- _EXERCISE REQUIREMENTS_: The following data has a line with "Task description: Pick" and a line with "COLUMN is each". Write out exactly those lines and all the lines between them.

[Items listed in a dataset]
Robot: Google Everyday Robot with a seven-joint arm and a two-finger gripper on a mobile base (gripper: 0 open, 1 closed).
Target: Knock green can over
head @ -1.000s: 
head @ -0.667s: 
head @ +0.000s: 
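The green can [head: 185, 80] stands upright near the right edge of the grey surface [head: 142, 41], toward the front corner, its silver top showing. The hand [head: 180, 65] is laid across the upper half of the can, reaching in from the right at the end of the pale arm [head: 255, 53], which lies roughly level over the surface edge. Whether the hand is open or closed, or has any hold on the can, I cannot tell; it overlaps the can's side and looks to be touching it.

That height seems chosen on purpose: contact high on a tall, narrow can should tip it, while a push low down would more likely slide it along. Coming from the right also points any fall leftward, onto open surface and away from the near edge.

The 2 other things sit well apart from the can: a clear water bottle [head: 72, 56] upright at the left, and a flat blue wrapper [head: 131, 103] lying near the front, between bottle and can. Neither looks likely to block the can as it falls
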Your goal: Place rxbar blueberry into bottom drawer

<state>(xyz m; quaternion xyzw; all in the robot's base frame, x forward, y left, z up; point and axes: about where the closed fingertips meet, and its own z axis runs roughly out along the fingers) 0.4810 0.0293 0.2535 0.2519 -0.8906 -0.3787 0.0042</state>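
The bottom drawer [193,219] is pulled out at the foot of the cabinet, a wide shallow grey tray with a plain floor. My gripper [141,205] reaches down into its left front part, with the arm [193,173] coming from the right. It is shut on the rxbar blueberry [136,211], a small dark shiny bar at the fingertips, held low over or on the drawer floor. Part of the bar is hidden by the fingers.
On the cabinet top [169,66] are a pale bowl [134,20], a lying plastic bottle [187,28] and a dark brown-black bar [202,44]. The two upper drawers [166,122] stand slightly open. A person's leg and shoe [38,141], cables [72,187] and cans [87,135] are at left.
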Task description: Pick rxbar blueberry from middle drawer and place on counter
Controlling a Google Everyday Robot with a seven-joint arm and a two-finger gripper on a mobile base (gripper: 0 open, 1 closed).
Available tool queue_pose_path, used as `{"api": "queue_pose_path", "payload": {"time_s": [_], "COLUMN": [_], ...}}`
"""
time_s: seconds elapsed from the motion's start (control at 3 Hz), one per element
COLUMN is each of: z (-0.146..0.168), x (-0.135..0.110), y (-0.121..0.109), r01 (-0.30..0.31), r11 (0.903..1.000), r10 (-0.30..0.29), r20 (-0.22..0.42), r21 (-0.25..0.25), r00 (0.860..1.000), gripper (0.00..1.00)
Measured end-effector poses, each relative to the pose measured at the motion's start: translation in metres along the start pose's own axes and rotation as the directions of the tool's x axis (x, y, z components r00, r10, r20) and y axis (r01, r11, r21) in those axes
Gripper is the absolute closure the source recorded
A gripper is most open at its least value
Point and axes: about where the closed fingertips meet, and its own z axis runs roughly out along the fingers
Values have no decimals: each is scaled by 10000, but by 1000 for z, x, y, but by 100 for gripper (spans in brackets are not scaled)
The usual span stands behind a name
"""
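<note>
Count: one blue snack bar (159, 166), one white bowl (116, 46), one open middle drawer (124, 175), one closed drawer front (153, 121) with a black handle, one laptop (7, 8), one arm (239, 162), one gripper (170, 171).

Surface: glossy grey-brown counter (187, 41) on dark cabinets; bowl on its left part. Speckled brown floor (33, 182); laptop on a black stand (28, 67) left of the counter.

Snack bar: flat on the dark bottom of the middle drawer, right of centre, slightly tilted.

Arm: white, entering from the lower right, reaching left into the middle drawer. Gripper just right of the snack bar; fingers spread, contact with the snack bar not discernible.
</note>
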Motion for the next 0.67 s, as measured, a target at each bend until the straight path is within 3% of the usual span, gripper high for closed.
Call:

- _WRITTEN SOLUTION_:
Task description: Pick rxbar blueberry from middle drawer and place on counter
Controlling a Google Everyday Robot with a seven-joint arm and a two-finger gripper on a mobile base (gripper: 0 open, 1 closed).
Available tool queue_pose_path, used as `{"api": "queue_pose_path", "payload": {"time_s": [_], "COLUMN": [_], ...}}`
"""
time_s: seconds elapsed from the motion's start (control at 3 Hz), one per element
COLUMN is each of: z (-0.146..0.168), x (-0.135..0.110), y (-0.121..0.109), r01 (-0.30..0.31), r11 (0.903..1.000), r10 (-0.30..0.29), r20 (-0.22..0.42), r21 (-0.25..0.25), r00 (0.860..1.000), gripper (0.00..1.00)

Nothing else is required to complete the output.